The city’s Panel for Educational Policy voted in favor of getting the books from Amazon.com. Amazon got a three-year contract for the Department of Education, which takes effect in the coming school year. The Panel for Education Policy also has an option to extend it for an additional two years, at an estimated worth of $34.5 million.

Amazon won the right to sell digital textbooks and other content, but they are not going to sell hardware such as kindle’s, to every New York school through an internet marketplace site. The New York school district has around 1.1 million pupils in more than 1,800 schools.

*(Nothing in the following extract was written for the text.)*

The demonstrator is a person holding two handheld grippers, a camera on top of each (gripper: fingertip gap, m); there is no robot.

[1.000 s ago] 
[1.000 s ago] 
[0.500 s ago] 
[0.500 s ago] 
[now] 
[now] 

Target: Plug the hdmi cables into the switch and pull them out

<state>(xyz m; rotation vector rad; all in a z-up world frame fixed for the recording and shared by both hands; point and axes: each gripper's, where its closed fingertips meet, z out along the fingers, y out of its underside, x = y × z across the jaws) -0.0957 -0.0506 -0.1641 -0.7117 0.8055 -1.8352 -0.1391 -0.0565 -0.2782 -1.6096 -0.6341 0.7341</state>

Amazon spokeswoman didn’t respond to request for comments immediately.

$4.3 million worth of content from Amazon is expected to be bought by the New York Education department in the first year contract, which rises up to $8.6 million in the second year, and $17.2 million in the third. Amazon will earn a commission of between 10 percent and 15 percent.

In Amazon’s search to be established as a player in the education department, the news comes as a boost. Most of the technology companies have put their sights on the classroom department, seeing it as an effective way to establish their brands and also a ready made market. It is also a way to influence lifelong buyers at a tender age.

New York also has some advantages in doing this deal. Buying more digital books is cheaper and storage space is also kept free from the printed texts. The education department also plans to make the e-books bought from Amazon through its marketplace site, will be accessible on a wide variety of devices including e-readers, tablets, smartphones and laptops.

This is not the first time that Amazon has been involved in education. They recently bought the startup TenMarks Education, which helps teachers create math curricula. They also rolled out public-relations campaigns entirely focused on influencing children’s attitudes toward math.

The company also has some agreements to operate co-branded sites to sell textbooks and some other merchandise to colleges including the University of Massachusetts-Amherst and Purdue University, installing package pickup centers.